Vertinsky returned to the Soviet Union during the World War II, in December of 1943, and was allowed to settle in Moscow. His most popular songs were banned by the Soviet censorship under the rule of Joseph Stalin. Vertinsky was sent to perform at hospitals to entertain the wounded Red Army troops and proletarians with an official instruction to sing mostly patriotic songs in order to receive redemption. Regardless of the political restrictions on his creativity and acting career, Vertinsky managed to support his family.
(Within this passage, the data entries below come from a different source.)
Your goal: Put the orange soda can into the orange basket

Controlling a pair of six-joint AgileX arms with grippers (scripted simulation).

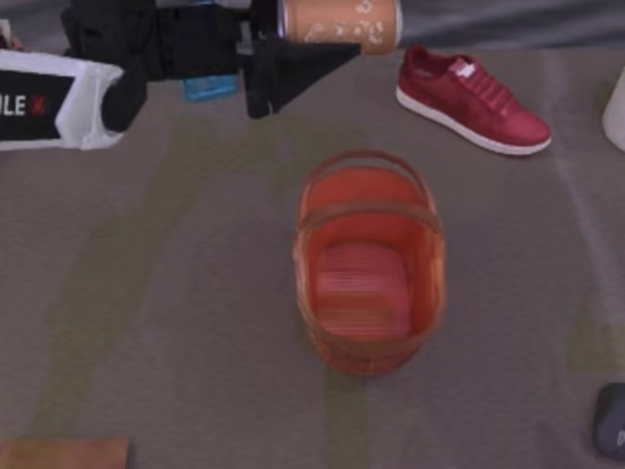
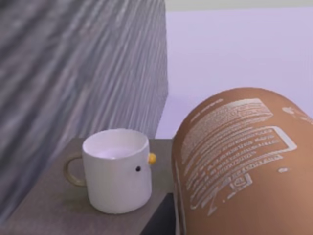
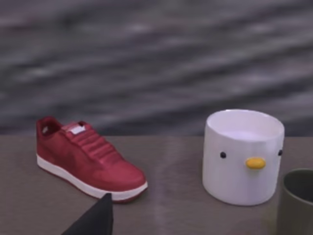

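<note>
The orange soda can (image 1: 342, 24) hangs high at the table's far edge, lying sideways, with my left gripper (image 1: 303, 44) shut on it. One dark finger (image 1: 293, 68) shows just under the can. In the left wrist view the can (image 2: 244, 166) fills the lower right with its white print. The orange basket (image 1: 369, 264) stands upright at the table's middle, handle arched across it, nearer than the can and slightly to its right; nothing lies inside. My right arm is outside the top view; one dark fingertip (image 3: 100, 215) of its gripper shows, with nothing against it.
A red shoe (image 1: 474, 98) lies at the far right, and a white duck-faced mug (image 1: 615, 107) sits at the right edge. A small blue thing (image 1: 210, 88) lies under the left arm. A brown block (image 1: 63, 454) and a dark object (image 1: 610, 420) sit at the near corners.
</note>
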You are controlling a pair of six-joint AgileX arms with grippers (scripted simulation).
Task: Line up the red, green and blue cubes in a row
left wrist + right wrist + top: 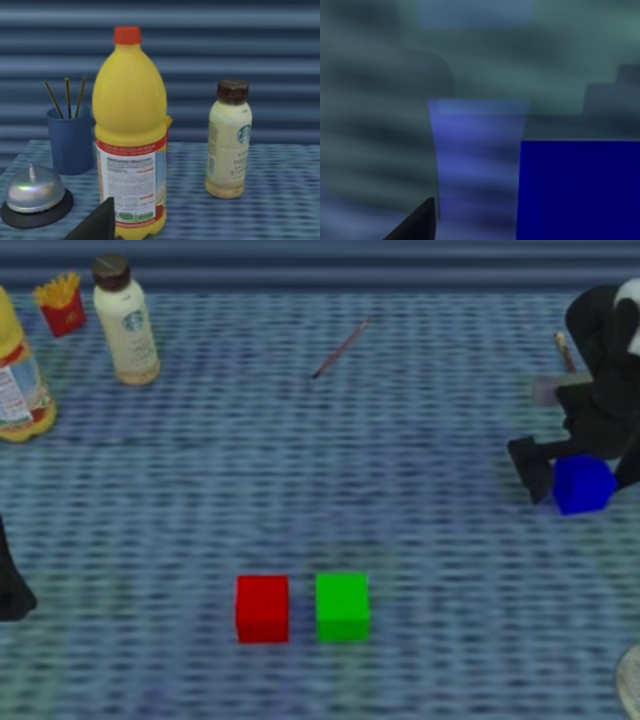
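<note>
My left arm (12, 585) is cut off at the top view's left edge, so I can't read its fingers. The right gripper (585, 475) partly covers the blue cube (583, 486); the far finger is hidden.

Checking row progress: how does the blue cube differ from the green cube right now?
Colour: the blue cube is deep blue, the green cube bright green. Place: the green cube sits low in the middle of the table, close beside the red cube; the blue cube is far off at the right side. State: the right gripper is at the blue cube, one finger on either side; nothing touches the green cube. Both look like plain cubes of equal size.
</note>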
His second daughter, Anastasiya Vertinskaya was born in 1944, in Moscow, during the World War II. In 1948, when the Soviet leadership launched massive attacks on Russian intellectuals, Vertinsky was blacklisted by the Soviet Communist ideologist, Andrei Zhdanov, and his life and career was at risk. Joseph Stalin decided to leave Vertinsky alone and personally crossed his name out of the dangerous "black list", so Vertinsky was spared. After that he was allowed to resume his film career. In 1951 he was awarded the State Stalin's Prize for the supporting role as Brinch, an anti-Communist Cardinal in Zagovor obrechyonnykh (1950) by director Mikhail Kalatozov.
However, Aleksandr Vertinsky still remained under suspicion and was banned from recording of his songs as well as from publications of his writings for the rest of his life in the Soviet Union. He was also restricted from performing before big audiences, while the Soviet censorship put pressure on many Russian cultural figures, such as Anna Akhmatova and Boris Pasternak, among others. After the death of Joseph Stalin things began to change because Nikita Khrushchev initiated the "Thaw" and eased a few bans and restrictions. During the last decade of his life Vertinsky gave over two thousand concerts. Every year Vertinsky was making concert tours in Leningrad (St. Petersburg), the city where he had successful performances as a young man, before the Bolshevik Revolution of 1917. Years later, in 1953 he wrote to his wife that Leningrad looked like a "dead city with empty palaces of the Tsars, as if a giant cemetery with beautiful monuments, ... where people still listen to the songs of Vertinsky." He died of a heart attack on May 21, 1957, at the Astoria Hotel in Leningrad (St. Petersburg).
Even after his death the official ban on Vertinsky's songs was enforced for many years, and his name was banned from being mentioned in publications and critical reviews. However, his unofficial recordings were popular among the underground intellectuals in the former USSR. His first legal vinyl album was released in the Soviet Union in the 1970s. Vertinsky's book of memoirs and poetry, titled "Dorogoi dlinnoyu", was published in Russia in 1990.